The industry players had even recommended that construction of the second phase of mining corridor from Guddemol to Capxem (Sanvordem mining belt) would be more feasible considering the fact that maximum numbers of mines are operational in those areas having substantial transportation. They also feel that government needs to undertake carrying capacity study of all the roads having connectivity to the operational mines, to ascertain the situation. 

Speaking to HERALD, mine owner Harish Melvani said “I am so much frustrated…government is simply not interested in doing anything. We have contributed so much towards royalty, district mineral fund and Goa iron ore permanent fund, despite that not a single rupee has been spent to create dedicated infrastructure…to ensure local people are not affected”. 

He said that Government has earned revenue in form of royalty to the tune of Rs 310 crores, another Rs 150 crores in District Mineral Fund and Rs 200 crores are in Goa iron ore permanent fund. “These funds were created so that mining companies contribute towards development of those areas affected by mining activities. But till date, not a single project is been implemented through this fund,” Melvani said adding ‘mining corridors need to be funded through this’. 

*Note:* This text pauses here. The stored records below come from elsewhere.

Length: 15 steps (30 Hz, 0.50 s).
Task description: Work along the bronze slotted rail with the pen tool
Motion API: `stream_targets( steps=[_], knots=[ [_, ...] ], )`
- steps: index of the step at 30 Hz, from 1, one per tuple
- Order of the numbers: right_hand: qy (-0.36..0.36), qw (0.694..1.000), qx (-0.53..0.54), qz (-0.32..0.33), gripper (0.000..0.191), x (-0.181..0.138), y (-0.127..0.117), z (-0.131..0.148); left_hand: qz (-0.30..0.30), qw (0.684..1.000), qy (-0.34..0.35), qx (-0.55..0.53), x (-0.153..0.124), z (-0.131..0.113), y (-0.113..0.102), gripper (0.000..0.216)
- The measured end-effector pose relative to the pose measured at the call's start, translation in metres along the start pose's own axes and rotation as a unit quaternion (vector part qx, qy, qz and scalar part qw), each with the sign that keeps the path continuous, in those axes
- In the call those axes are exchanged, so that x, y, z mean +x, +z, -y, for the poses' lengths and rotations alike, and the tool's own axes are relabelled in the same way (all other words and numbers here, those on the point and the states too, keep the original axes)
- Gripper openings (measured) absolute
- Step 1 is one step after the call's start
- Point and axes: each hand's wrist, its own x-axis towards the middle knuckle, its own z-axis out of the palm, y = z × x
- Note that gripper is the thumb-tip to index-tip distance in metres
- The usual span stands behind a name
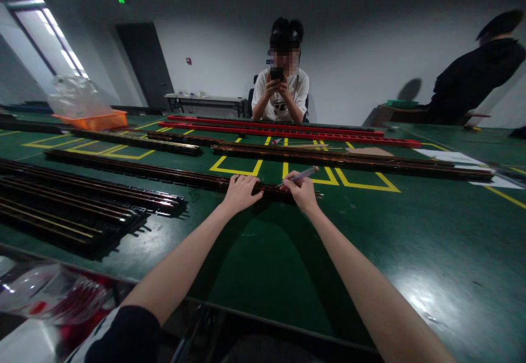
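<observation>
My left hand [240,190] lies palm down, fingers spread, on a long dark rail [135,170] that runs across the green table [411,231]. My right hand [302,190] rests just to its right at the rail's end, fingers closed around a grey pen [304,174] whose tip points up and to the right. Both arms reach forward from the near edge.
More dark rails [349,160] and long red rails [287,131] lie farther back. A stack of rails [82,204] sits at left, an orange tray [96,119] behind it. A person sits opposite holding a phone [276,74]. Another person [476,78] bends at far right. Clear bags [49,292] lie near left.
</observation>
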Motion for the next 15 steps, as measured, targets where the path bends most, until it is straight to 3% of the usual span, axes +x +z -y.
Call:
stream_targets(
  steps=[15],
  knots=[
    [0.006,1.000,0.004,-0.019,0.010,0.0001,-0.0008,-0.0014,-0.002,1.000,0.018,-0.008,0.0003,-0.0010,0.0016,0.030]
  ],
)
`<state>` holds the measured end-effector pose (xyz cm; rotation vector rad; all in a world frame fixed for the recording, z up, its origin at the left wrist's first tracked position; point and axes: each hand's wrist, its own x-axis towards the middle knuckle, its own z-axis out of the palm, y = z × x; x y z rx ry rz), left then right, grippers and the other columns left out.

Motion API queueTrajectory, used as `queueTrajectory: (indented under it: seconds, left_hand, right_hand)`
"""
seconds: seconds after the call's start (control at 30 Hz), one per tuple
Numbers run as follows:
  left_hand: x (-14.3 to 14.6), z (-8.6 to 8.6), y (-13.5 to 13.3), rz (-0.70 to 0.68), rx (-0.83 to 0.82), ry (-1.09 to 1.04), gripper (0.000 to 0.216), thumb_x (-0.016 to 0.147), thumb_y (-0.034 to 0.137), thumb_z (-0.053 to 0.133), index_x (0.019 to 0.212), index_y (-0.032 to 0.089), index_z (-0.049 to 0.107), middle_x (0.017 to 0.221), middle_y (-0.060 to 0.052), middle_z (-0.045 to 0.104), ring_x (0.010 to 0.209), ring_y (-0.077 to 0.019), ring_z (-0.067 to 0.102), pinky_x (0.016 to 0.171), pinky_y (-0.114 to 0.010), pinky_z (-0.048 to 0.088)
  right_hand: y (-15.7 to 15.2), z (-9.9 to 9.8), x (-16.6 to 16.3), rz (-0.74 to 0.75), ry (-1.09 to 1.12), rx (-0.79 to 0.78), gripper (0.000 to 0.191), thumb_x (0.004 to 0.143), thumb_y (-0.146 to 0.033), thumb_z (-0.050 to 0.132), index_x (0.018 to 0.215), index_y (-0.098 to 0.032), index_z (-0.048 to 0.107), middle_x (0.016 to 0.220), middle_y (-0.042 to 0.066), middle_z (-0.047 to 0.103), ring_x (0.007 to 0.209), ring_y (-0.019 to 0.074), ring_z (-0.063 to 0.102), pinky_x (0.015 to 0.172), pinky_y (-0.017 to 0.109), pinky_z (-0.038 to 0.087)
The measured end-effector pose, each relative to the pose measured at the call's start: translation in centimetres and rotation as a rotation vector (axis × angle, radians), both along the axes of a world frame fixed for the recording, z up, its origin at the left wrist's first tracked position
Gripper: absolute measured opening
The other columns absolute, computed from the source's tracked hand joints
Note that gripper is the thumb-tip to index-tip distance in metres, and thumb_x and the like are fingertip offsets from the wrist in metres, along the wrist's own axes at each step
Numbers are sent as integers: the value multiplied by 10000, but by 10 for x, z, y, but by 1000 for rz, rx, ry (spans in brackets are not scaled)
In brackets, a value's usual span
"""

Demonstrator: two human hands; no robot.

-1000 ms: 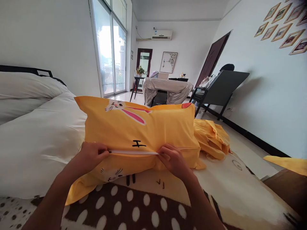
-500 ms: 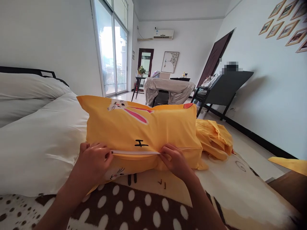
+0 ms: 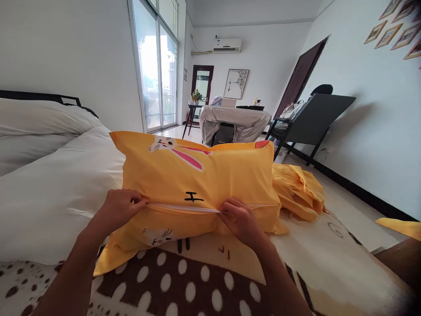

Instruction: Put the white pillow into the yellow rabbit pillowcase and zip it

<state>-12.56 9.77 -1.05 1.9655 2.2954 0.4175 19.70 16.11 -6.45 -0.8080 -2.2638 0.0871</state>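
A pillow in a yellow pillowcase (image 3: 210, 180) with a white rabbit print lies on the bed in front of me. Along its near edge runs a partly open slit that shows white filling. My left hand (image 3: 120, 206) pinches the pillowcase edge at the left end of the slit. At the right end, my right hand (image 3: 238, 219) grips the fabric, fingers curled over the edge. Both hands rest on the pillow's near side.
A white duvet (image 3: 49, 193) and white pillows lie to the left. A brown dotted blanket (image 3: 184, 285) covers the bed near me. Crumpled yellow cloth (image 3: 297, 191) lies to the right. Farther off stand a dark chair (image 3: 312, 120), a covered table (image 3: 235, 120) and glass doors.
My left hand has slid a little to the left along the slit and its fingers now pinch the edge. The pillow's lower left corner has dropped flat again. The right hand barely moved.
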Motion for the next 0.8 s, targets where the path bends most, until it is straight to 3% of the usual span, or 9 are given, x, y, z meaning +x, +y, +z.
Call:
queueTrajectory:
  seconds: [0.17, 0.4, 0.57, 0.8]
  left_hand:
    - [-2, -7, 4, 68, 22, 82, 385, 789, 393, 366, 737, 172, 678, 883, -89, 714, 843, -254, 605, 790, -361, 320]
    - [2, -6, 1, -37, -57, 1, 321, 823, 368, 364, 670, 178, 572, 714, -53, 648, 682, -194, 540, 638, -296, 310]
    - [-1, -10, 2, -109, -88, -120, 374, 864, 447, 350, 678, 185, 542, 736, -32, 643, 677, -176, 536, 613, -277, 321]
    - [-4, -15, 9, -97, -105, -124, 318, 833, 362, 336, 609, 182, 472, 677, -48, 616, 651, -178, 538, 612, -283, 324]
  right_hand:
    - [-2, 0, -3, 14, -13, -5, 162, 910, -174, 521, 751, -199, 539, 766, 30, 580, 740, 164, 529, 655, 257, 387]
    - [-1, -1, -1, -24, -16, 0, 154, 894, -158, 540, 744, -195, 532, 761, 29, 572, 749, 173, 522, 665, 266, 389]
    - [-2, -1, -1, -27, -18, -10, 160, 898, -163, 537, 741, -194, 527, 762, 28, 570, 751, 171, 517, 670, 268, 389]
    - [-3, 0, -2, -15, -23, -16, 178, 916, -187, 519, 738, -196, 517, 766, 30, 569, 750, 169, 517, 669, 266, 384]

The mine owner also demanded that government should immediately undertake carrying capacity of each road, from where iron ore transportation takes place, and plan a bypass accordingly.

The Goa Mineral Ore Export Association’s (GMOEA) secretary Glenn Kalavampara said that the mine owners during last meeting on mining corridor had hinted that government should take up construction of the second phase of the mining corridor first. “The mining players pointed out the fact that majority of the mines are operational along the Sanvordem mining belt and hence there is substantial movement of trucks. Considering this, it would be feasible to take up the second phase that is Guddemol to Capxem,” he said. 

When contacted, another mine owner, on request of anonymity said “the government has already claimed that the corridors would be constructed from the district mineral funds and the balance would be contributed by the government itself’.  

The Union Ministry for Environment and Forest (MoEF) in a notification issued in 2015 had banned transportation of minerals by road passing through villages. It had said that new 'bypass' roads have to be created to transport minerals (leaving a gap of at least 200 mts) so impact of sound, dust and accidents is minimised.